Argued before CAMPBELL, HOLT, EPES, HUDGINS, and GREGORY, JJ.
Christian & Barton, of Richmond, and Davis G. Arnold, of Washington, D. C, for plaintiff in error.
Leon M. Bazile, of Richmond, for defendant in error.
This case originated in a notice filed by the Veterans' Bureau, duly served on Thomas, committee for Henry Williams, an insane person, whereby it was sought to have him removed as such committee, and asking that the order which had been entered; appointing him committee, be declared null and void, and that his powers as such be revoked.
Thomas demurred to the notice, assigning two grounds, and, upon a hearing upon the notice and demurrer, the demurrer was sustained by the court and the notice dismissed. It is of this action of the court, that the Veterans' Bureau is now complaining.
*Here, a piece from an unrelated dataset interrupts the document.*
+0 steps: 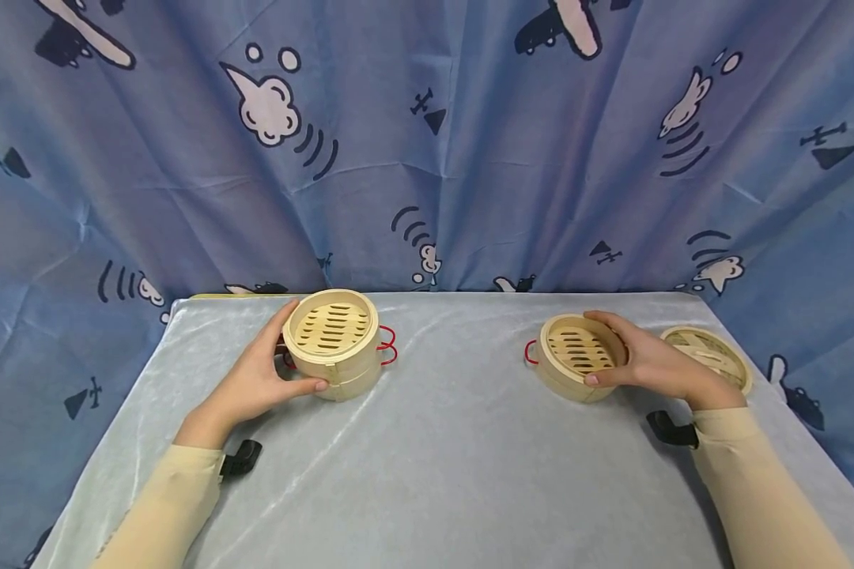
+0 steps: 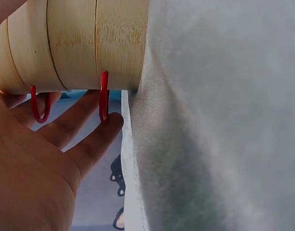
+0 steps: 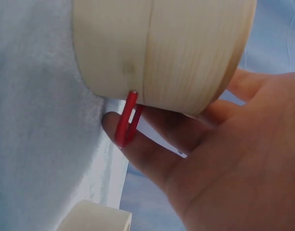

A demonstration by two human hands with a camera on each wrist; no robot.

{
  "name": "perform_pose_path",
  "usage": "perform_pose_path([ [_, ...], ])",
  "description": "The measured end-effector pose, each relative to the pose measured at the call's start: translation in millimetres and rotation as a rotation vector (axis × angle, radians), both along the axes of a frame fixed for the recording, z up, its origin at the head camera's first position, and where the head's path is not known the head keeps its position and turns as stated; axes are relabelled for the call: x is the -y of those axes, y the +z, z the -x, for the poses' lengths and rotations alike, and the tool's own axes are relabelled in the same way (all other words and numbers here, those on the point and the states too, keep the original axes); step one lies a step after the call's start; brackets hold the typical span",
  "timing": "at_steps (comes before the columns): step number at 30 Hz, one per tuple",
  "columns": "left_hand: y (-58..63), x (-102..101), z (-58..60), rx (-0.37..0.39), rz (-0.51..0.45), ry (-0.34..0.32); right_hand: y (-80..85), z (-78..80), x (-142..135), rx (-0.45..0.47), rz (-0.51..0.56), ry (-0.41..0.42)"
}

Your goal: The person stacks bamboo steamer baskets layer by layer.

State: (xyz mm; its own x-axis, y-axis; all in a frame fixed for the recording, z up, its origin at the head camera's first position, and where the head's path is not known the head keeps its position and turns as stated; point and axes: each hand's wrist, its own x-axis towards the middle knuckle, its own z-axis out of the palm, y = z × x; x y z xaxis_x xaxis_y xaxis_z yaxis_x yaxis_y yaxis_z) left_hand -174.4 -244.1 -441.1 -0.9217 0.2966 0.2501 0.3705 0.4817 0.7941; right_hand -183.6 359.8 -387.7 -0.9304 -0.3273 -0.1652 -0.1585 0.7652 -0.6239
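My left hand point(image 1: 256, 375) grips a stack of two bamboo steamer baskets point(image 1: 349, 379) at the left of the table, thumb on the near side and fingers at the far rim. Red loop handles point(image 2: 104, 98) stick out of the stack's side, with some fingers beside them in the left wrist view. Toward the right, my right hand point(image 1: 648, 363) holds a single bamboo steamer basket point(image 1: 555, 371), its thumb on the near wall and fingers over the far rim. Slots show in its floor. One red handle point(image 3: 122, 125) crosses the fingers in the right wrist view.
A round woven bamboo steamer lid point(image 1: 736, 367) lies at the far right, partly hidden behind my right hand. Pale grey cloth covers the table point(image 1: 441, 458). A blue patterned curtain point(image 1: 370, 229) hangs along the table's back edge and both sides.
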Motion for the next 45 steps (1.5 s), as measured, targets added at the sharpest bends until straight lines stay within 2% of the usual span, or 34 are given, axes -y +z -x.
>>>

The allegations of the notice which the trial court held insufficient when tested by the demurrer are as follows:
The grounds of the demurrer to the notice are as follows: "(1) That petitioner has no standing to prosecute a petition of this nature in the State of Virginia; that the acts of the petitioner in filing and prosecuting the said petition are ultra vires, the same being outside the scope of any right or power given to it under the law" and "(2) that the alleged sections of the World War Veterans' Act, as amended, referred to, have no application to the matter in controversy and are irrelevant and immaterial to the purposes of petitioner's notice."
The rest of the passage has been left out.